Harrison Paul M
Dept. of Biology, McGill University, Stewart Biology Building, 1205 Dr, Penfield Ave, Montreal, QC, H3A 1B1, Canada.
BMC Bioinformatics. 2006 Oct 10;7:441. doi: 10.1186/1471-2105-7-441.
Compositionally biased (CB) regions are stretches in protein sequences made from mainly a distinct subset of amino acid residues; such regions are frequently associated with a structural role in the cell, or with protein disorder.
We derived a procedure for the exhaustive assignment and classification of CB regions, and have applied it to thirteen metazoan proteomes. Sequences are initially scanned for the lowest-probability subsequences (LPSs) for single amino-acid types; subsequently, an exhaustive search for lowest probability subsequences (LPSs) for multiple residue types is performed iteratively until convergence, to define CB region boundaries. We analysed > 40,000 CB regions with > 20 million residues; strikingly, nine single-/double- residue biases are universally abundant, and are consistently highly ranked across both vertebrates and invertebrates. To home in subpopulations of CB regions of interest in human and D. melanogaster, we analysed CB region lengths, conservation, inferred functional categories and predicted protein disorder, and filtered for coiled coils and protein structures. In particular, we found that some of the universally abundant CB regions have significant associations to transcription and nuclear localization in Human and Drosophila, and are also predicted to be moderately or highly disordered. Focussing on Q-based biased regions, we found that these regions are typically only well conserved within mammals (appearing in 60-80% of orthologs), with shorter human transcription-related CB regions being unconserved outside of mammals; they are also preferentially linked to protein domains such as the homeodomain and glucocorticoid-receptor DNA-binding domain. In general, only approximately 40-50% of residues in these human and Drosophila CB regions have predicted protein disorder.

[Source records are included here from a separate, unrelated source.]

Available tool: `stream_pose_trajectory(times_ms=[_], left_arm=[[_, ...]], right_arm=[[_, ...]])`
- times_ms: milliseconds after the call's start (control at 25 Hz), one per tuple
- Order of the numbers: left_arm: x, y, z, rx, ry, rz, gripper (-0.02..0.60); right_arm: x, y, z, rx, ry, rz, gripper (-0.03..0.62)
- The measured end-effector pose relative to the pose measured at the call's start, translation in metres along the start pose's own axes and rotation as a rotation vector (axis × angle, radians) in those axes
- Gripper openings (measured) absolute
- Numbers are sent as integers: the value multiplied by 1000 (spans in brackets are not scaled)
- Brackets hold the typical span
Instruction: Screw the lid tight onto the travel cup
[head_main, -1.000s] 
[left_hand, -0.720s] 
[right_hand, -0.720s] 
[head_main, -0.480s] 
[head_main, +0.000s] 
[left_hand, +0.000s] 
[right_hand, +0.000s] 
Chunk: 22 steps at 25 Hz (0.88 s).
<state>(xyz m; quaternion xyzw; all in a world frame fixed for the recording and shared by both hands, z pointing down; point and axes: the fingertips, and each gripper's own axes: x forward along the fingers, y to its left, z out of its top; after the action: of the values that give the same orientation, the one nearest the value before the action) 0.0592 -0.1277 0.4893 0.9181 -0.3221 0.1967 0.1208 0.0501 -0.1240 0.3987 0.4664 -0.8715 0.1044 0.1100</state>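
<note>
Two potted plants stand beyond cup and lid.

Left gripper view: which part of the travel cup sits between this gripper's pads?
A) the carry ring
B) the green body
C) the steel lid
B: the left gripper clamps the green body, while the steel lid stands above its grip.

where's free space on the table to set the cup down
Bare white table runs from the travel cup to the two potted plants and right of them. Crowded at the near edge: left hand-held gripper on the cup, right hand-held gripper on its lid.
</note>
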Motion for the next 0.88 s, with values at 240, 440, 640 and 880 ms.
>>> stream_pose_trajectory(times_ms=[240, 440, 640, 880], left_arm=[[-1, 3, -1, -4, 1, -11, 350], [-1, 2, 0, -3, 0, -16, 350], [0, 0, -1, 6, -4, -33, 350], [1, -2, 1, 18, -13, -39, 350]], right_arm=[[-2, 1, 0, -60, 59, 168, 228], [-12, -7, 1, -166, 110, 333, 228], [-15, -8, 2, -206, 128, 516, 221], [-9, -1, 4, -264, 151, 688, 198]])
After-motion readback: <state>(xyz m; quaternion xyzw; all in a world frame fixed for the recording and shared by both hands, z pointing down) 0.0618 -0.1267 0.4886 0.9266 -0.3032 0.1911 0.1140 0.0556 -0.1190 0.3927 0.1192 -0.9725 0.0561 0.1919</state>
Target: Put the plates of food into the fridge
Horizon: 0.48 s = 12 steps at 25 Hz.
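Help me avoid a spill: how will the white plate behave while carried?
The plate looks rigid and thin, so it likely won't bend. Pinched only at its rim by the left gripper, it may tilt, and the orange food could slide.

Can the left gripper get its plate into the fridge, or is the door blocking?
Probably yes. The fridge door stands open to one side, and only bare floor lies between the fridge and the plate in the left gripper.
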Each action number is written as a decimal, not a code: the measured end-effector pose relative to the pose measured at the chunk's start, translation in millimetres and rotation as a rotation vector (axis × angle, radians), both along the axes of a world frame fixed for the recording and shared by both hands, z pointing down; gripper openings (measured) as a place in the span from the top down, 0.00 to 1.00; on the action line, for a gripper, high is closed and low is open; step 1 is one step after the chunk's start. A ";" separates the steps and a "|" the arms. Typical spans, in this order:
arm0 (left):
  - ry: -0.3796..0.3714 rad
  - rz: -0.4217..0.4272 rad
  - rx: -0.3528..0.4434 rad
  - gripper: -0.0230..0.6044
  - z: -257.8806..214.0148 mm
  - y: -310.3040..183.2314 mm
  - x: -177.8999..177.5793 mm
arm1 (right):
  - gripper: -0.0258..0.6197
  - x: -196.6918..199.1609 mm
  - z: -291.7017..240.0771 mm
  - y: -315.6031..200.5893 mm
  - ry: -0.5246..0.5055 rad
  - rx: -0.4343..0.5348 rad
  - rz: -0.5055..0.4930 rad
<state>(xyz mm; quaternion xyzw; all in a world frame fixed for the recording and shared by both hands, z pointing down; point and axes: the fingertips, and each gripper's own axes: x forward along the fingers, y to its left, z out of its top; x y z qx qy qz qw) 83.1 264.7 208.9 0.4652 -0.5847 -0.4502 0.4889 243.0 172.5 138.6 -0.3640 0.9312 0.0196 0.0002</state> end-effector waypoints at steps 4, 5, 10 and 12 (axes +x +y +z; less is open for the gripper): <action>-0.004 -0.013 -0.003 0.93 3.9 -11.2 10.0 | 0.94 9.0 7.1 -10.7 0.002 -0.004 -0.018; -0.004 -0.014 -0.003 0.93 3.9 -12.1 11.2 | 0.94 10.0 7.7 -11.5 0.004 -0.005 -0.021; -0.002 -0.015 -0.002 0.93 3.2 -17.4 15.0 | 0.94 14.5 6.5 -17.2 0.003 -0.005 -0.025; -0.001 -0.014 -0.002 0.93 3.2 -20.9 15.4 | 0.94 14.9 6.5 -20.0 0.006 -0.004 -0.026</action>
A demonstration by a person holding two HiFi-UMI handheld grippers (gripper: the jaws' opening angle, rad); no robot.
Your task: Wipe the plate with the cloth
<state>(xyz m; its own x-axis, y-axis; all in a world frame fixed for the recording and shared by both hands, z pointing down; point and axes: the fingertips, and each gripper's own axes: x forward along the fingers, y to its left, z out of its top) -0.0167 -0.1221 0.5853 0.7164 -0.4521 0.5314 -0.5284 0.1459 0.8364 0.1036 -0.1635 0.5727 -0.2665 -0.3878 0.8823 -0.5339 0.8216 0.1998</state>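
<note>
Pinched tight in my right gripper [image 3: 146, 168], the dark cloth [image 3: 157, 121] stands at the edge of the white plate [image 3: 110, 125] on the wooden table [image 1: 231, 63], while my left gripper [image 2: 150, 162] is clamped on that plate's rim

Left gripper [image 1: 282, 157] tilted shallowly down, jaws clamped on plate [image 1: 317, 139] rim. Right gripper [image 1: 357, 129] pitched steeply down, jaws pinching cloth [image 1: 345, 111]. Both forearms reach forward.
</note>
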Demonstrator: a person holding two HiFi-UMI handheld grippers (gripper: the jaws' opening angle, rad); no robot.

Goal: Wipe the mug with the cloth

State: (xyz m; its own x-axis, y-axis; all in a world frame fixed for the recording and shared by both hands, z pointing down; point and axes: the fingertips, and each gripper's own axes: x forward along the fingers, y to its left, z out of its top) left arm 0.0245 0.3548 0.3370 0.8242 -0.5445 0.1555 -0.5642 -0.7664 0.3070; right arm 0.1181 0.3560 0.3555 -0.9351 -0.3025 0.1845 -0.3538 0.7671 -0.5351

This data is of use for the further functional characterization of genes, and for structural genomics initiatives.
成分偏向(CB)区域是蛋白质序列中主要由氨基酸残基的一个独特子集构成的片段;此类区域通常与细胞中的结构作用或蛋白质无序状态相关。
我们推导了一种用于CB区域详尽分配和分类的程序,并将其应用于13个后生动物蛋白质组。首先扫描序列以寻找单个氨基酸类型的最低概率子序列(LPS);随后,对多种残基类型的最低概率子序列(LPS)进行迭代的详尽搜索,直至收敛,以定义CB区域边界。我们分析了超过40,000个CB区域,其中包含超过2000万个残基;引人注目的是,9种单/双残基偏向普遍大量存在,并且在脊椎动物和无脊椎动物中始终排名靠前。为了深入研究人类和黑腹果蝇中感兴趣的CB区域亚群,我们分析了CB区域长度、保守性、推断的功能类别和预测的蛋白质无序状态,并筛选了卷曲螺旋和蛋白质结构。特别是,我们发现一些普遍大量存在的CB区域与人类和果蝇中的转录和核定位有显著关联,并且还被预测为中度或高度无序。聚焦于基于Q的偏向区域,我们发现这些区域通常仅在哺乳动物中具有良好的保守性(出现在60 - 80%的直系同源物中),人类中较短的与转录相关的CB区域在哺乳动物之外不保守;它们还优先与诸如同源结构域和糖皮质激素受体DNA结合结构域等蛋白质结构域相关联。一般来说,这些人类和果蝇CB区域中只有大约40 - 50%的残基具有预测的蛋白质无序状态。
这些数据可用于基因的进一步功能表征以及结构基因组学计划。